On Wed, 10 Apr 2013 12:00:04 +0100, Manu <turkey...@gmail.com> wrote:

On 10 April 2013 20:53, Regan Heath <re...@netmail.co.nz> wrote:


False.  In this first example we are compiling A and B together (into an
exe - I left that off) so the compiler has all sources and all uses of all
methods of A (and B).


And if the program calls LoadLibrary() somewhere?


 notVirt is virtual.


It may actually be (I don't know) but it certainly does not have to be
(compiler has all sources/uses) and my impression was that it /should/ not
be.


It doesn't have all sources. It could load a library. That can never be
guaranteed.

So, your counter example is this..

[shared source]
class A {}

[example DLL]
class B : A {}
compiled along with source for A.

[example application]
class C : A {}
compiled along with source for A.

main() {}
calls LoadLibrary which loads above DLL, DLL manifests an A, which is actually a B, e.g.

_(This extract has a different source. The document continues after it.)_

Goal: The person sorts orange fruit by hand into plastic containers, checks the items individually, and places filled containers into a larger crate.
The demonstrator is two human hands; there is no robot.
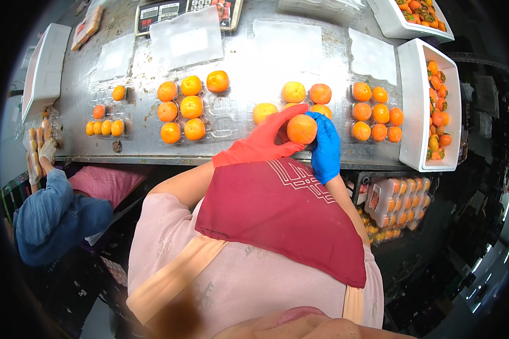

A fromDLL = ...exported DLL function...

or perhaps we constrct a B

A fromDLL = new B();

And if we were to manifest our own C, derived from A

A local = new C();

the methods which would be virtual/non-virtual might very well differ. So how can the compiler know what to do when it sees:

void foo(A a)
{
   a.method();
}

Correct?

I must admit I don't know how a class is exported from a DLL. Presumably the method address is exported. But, does the vtbl get exported, or do virtual methods all map to a wrapper method which indexes the vtbl?

In any case, it seems to me that the underlying issue is the desire to have 2 separate definitions for A. One from the DLL, and one local to the application. And, for calls to optimised on the local one in the ususal fashion, while maintaining the DLL mandated virtual/non-virtual methods at the same time.